We were allowed to climb up into the rafters of the big hay barn, and jump down into the springy hay; we gradually increased the height of the jumps. It was exciting to feel our insides left behind us in the air. Once we visited the Laufzorn cellar, not the ordinary beer cellar, but another into which one descended from the courtyard – quite dark except for a little slit window. A huge heap of potatoes lay on the floor; to get to the light, they had put out a twisted mass of long white feelers. In one corner was a dark hole closed by a gate: a secret passage from the house to a ruined monastery, a mile away – so we were told. My uncles had once been down some distance, but the air got bad and they came back; the gate had been put up to prevent anyone else trying it a
nd never returning. Come to think of it, they were probably teasing us, and the hole led to the bottom of the garde-robe – which is a polite name for a medieval earth-closet.
When we drove out beside my grandfather, he was acclaimed with ‘Grüss Gott, Herr Professor!’ by the principal personages of each village we went through. It always had a big inn with a rumbling skittle-alley, and a tall Maypole, banded like a barber’s pole with blue and white, the Bavarian national colours. Apple and pear trees lined every road. The idea of these unguarded public fruit-trees astonished us. We could not understand why any fruit remained on them. On Wimbledon Common even the horse-chestnut trees were pelted with sticks and stones, long before the chestnuts ripened, and in defiance of an energetic common-keeper. What we least liked in Bavaria were the wayside crucifixes with their realistic blood and wounds, and the ex-voto pictures, like sign-boards, of naked souls in purgatory, grinning for anguish among high red and yellow flames. Though taught to believe in Hell, we did not like to be reminded of it.
Munich we found sinister – disgusting fumes of beer and cigar smoke, and intense sounds of eating in the restaurants; the hotly dressed, enormously stout population in trams and trains; the ferocious officials. Then the terrifying Morgue, which children were not allowed to visit. Any notable who died was taken to the Morgue, they told us, and put in a chair, to sit in state for a day or two.
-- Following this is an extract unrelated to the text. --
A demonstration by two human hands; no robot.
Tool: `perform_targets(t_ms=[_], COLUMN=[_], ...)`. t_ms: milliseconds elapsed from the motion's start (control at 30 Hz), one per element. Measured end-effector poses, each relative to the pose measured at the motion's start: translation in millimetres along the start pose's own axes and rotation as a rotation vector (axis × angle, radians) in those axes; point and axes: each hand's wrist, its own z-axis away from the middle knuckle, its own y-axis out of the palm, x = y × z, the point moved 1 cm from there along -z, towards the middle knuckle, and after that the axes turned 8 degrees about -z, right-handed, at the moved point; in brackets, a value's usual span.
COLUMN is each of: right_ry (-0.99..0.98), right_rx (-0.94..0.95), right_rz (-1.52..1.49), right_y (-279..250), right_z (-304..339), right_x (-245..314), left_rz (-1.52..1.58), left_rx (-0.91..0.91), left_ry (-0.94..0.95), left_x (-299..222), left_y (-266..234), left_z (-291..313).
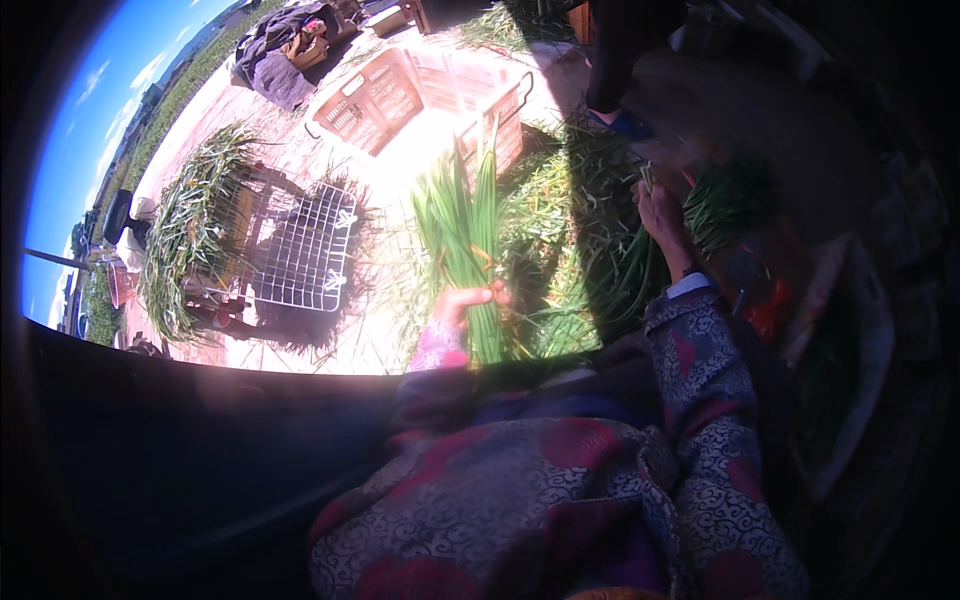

If a general, he had his uniform on; or if a burgomaster’s wife, she had on her silks and jewels. Strings were tied to their fingers, and the slightest movement of a single string would ring a great bell, in case any life remained in the corpse after all. I have never verified the truth of this, but it was true enough to me. When my grandfather died, about a year after our last visit, I pictured him in the Morgue with his bushy white hair, his morning coat, his striped trousers, his decorations, and his stethoscope. And perhaps, I thought, a silk hat, gloves, and cane on a table beside him. Trying, in a nightmare, to be alive; but knowing himself dead.